■ **Task objective**: The word "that" may appear in lines of the data below. Say how many lines hold it, giving only the number.

■ **Exercise data**:
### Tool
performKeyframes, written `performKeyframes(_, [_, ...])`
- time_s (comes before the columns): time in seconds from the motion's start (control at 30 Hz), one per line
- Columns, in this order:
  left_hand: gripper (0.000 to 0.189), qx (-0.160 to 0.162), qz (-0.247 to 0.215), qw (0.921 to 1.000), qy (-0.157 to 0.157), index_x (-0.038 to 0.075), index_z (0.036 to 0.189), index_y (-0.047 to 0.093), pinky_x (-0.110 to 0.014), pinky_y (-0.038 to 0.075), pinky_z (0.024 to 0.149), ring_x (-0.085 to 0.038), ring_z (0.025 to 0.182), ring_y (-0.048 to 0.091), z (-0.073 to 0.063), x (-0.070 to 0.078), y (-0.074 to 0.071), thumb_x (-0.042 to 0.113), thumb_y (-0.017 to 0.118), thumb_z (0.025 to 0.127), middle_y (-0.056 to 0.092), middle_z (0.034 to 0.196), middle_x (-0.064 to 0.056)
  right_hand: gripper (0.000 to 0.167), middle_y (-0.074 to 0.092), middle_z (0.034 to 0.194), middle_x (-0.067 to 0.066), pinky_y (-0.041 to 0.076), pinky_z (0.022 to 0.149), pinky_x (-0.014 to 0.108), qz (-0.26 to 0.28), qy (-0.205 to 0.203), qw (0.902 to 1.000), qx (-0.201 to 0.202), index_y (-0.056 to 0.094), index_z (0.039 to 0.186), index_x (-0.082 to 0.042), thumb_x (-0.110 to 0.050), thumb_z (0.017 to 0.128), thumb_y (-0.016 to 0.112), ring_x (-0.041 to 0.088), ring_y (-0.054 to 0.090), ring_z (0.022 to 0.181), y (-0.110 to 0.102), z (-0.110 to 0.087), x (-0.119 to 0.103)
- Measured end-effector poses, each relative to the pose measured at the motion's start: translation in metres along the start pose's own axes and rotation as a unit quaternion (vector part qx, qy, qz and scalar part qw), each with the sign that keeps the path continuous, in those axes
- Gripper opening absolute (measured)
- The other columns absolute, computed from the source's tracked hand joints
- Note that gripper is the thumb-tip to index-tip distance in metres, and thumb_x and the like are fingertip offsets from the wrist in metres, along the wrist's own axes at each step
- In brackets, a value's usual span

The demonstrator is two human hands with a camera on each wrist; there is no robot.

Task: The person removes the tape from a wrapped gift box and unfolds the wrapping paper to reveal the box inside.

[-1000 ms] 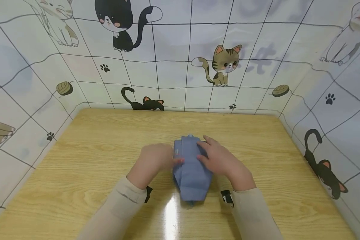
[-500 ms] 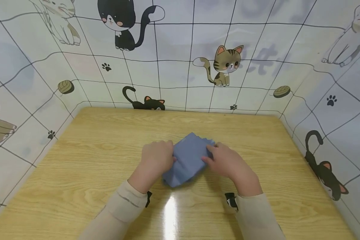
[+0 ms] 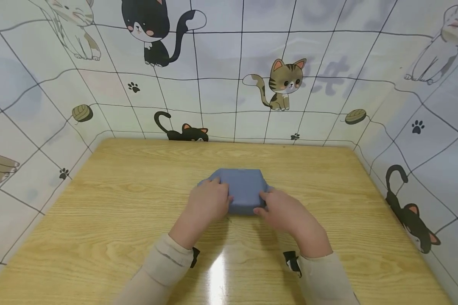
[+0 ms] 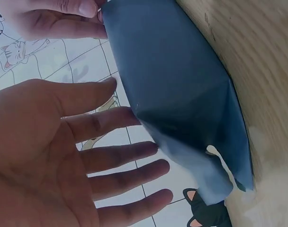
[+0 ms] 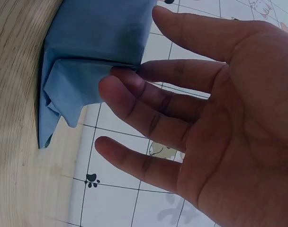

■ **Reply to the exercise**: 2